Below is a calorie guesstimator that should give you an educated guess as to how many calories you need.

https://diy.soylent.com/nutrient-profiles/calculator


#6

Yeah, but that calculator doesn’t take enough variables into account. I’m 5’6" and 220 lbs and I don’t take in close to 2500 calories. I take in maybe 1500-2000, but I do it in such a bad way that my metabolism has slowed way down.


#7

Yea that calculator or any calorie calculator for that matter are only good for getting a general idea of where to start. On the bright side if/when you get up to a full bag of Soylent a day you will be getting exactly the right amount of protein. Hopefully your metabolism will pick up now that you are getting 3-4 meals a day.


#8

Yeah, but the problem is if I’m not active enough for 2000 calories/day and only need 1500 calories/day that’s quite the problem.


#9

This isn’t optimal, or maybe it secretly is, but have you considered downing a bag a day while doing an exercise regimen?


#10

The pitcher provided by Soylent is designed to fit in a refrigerator door; not in your fridge?

If you want a squatter pitcher with a wide mouth it’s easy to put the pouch mouth into, there are options, including the two-liter Frigoverre. Several others as well that people have posted about, including a Hydro Flask insulated bottle that, as well as coming in more ordinary Thermos sizes, comes big enough for a full day of Soylent.


#11

Yeah, I went out and bought a pitcher along with a Thermos.


#12

Another issue about the pitcher being tall that I forgot to mention was that it doesn’t fit will in the sink. It’s so tall that it hits the bottom of the sink and I have to angle the pitcher to get it under the spout. That can lead to more spillage.

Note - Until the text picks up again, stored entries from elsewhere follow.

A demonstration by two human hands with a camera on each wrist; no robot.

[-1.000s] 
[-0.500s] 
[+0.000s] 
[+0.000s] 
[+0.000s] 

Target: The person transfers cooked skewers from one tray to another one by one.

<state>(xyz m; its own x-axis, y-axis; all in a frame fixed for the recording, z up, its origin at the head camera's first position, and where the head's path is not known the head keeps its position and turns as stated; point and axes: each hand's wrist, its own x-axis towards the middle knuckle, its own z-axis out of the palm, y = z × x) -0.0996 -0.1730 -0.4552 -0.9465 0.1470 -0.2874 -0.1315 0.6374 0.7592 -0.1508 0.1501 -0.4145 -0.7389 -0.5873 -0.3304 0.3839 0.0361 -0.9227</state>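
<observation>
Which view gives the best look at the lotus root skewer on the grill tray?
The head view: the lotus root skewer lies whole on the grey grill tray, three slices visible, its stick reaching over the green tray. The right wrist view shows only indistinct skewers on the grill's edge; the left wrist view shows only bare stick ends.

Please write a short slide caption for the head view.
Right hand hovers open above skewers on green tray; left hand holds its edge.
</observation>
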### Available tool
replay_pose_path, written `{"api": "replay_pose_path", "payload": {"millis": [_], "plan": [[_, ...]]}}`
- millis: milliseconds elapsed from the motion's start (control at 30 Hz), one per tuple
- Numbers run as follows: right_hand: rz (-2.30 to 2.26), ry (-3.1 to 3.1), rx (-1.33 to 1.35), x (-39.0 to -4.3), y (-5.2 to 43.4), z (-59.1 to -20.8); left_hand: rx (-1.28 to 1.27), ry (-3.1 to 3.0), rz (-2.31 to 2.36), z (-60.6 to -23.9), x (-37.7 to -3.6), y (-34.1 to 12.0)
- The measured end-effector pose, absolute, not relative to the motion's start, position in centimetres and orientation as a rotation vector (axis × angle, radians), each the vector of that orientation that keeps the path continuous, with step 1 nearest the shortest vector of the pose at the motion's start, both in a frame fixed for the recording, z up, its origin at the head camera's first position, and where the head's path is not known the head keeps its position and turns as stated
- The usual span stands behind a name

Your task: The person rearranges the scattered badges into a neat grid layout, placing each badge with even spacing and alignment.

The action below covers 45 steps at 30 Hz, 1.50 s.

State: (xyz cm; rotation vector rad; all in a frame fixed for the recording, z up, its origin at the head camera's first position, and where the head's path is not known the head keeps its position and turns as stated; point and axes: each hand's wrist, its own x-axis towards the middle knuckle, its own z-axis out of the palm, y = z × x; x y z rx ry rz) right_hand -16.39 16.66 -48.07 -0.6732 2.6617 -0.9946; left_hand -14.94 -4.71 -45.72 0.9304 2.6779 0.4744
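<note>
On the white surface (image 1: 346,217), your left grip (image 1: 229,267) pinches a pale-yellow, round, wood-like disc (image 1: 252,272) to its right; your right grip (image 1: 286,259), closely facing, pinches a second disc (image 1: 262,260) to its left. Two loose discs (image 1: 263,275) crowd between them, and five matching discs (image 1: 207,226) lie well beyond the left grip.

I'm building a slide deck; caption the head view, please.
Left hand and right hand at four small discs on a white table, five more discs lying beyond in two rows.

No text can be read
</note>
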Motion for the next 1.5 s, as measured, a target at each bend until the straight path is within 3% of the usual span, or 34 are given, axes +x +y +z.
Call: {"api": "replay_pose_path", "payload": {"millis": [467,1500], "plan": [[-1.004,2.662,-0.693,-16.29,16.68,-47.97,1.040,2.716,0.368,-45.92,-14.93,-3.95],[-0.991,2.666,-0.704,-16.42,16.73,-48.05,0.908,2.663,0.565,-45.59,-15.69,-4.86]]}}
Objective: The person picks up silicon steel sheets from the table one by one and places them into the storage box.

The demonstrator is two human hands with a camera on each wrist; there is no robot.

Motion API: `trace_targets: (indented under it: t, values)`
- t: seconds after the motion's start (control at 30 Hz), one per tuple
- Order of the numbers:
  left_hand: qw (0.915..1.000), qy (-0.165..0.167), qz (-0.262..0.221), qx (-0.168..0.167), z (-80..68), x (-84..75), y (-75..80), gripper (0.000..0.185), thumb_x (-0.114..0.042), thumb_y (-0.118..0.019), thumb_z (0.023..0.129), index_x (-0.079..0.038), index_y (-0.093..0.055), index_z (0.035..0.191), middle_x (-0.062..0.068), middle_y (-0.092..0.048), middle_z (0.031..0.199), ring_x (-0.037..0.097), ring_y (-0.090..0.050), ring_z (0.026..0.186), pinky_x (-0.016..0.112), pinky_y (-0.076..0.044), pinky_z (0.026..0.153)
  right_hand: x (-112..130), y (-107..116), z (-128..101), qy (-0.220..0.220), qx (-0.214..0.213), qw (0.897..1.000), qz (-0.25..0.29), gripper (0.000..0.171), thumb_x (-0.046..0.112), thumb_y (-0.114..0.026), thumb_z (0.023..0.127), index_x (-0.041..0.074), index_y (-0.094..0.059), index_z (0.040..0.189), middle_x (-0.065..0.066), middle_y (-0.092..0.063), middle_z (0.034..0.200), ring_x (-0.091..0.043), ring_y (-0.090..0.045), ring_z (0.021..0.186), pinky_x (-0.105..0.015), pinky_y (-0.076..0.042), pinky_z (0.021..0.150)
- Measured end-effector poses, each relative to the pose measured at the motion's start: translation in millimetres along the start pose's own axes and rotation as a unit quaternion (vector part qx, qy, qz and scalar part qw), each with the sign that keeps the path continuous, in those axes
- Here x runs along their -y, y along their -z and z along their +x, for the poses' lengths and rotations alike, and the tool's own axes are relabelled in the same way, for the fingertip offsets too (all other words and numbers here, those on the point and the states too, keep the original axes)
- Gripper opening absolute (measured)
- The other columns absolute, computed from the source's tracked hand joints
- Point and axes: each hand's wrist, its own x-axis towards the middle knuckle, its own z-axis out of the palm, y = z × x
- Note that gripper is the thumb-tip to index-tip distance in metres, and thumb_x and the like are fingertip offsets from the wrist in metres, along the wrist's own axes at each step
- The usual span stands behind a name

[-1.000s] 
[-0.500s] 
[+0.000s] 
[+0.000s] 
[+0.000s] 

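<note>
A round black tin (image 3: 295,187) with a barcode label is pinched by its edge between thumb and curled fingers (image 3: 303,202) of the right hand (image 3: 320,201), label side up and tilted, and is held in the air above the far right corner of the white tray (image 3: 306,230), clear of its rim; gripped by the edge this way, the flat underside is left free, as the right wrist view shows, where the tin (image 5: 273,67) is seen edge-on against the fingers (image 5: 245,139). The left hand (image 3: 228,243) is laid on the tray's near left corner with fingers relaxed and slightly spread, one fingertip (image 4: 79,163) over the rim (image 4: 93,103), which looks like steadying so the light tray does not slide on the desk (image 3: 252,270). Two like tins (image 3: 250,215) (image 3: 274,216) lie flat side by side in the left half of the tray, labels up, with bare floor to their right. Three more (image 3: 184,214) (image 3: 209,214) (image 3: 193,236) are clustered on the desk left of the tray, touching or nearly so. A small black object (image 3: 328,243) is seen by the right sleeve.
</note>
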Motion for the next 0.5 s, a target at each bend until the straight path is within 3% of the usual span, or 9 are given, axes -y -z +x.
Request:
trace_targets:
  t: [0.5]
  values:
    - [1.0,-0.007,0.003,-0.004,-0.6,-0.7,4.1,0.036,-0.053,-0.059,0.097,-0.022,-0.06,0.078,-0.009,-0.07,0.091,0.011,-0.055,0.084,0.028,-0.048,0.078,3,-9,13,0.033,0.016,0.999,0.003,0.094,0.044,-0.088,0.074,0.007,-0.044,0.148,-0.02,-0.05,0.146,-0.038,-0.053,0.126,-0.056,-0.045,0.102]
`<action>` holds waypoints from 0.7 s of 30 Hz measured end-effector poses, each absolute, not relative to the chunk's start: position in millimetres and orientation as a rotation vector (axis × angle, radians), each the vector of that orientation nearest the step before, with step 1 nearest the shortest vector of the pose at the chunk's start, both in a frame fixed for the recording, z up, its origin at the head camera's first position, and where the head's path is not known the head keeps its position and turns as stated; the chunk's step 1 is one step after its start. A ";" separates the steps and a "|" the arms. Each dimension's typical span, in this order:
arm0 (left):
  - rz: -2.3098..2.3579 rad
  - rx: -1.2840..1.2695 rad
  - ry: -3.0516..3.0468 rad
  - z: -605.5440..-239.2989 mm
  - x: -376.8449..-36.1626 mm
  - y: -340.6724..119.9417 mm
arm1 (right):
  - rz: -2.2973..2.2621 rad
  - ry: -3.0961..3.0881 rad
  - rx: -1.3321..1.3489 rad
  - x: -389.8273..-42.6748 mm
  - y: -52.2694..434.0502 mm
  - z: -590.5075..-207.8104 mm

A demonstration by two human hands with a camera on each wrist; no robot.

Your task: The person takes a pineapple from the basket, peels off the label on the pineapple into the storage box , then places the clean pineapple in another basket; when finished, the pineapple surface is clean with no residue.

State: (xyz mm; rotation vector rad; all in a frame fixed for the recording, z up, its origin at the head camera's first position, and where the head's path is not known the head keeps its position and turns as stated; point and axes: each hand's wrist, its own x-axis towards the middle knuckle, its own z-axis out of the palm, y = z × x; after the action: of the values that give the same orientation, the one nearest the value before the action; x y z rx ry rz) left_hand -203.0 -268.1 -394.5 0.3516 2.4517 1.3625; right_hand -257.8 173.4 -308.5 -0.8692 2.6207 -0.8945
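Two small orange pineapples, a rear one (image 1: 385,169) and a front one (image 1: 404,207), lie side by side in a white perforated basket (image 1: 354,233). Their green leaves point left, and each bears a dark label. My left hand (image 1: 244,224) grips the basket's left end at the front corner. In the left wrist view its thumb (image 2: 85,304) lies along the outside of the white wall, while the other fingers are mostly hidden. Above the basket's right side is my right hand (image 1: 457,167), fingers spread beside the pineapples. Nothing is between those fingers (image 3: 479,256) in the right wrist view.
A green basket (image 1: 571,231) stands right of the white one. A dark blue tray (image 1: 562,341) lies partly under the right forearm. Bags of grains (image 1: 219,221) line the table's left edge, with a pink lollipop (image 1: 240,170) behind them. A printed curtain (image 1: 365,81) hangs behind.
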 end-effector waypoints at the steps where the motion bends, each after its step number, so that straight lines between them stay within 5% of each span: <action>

EDIT: And that’s without a purifier on. If I throw on a purifier the pitcher would be unfillable.


#13

I will second the Frigoverre pitcher. It works well, and I currently use two. (one for water, one for Soylent)


#14

Use another vessel (a cup, a glass) to pour water into the pitcher.


#15

I use either a glass (which never has to be washed, because it is just transporting water from the faucet to the pitcher) or the Soylent bag (because I am cheap and want to use every last Soylent powder particle).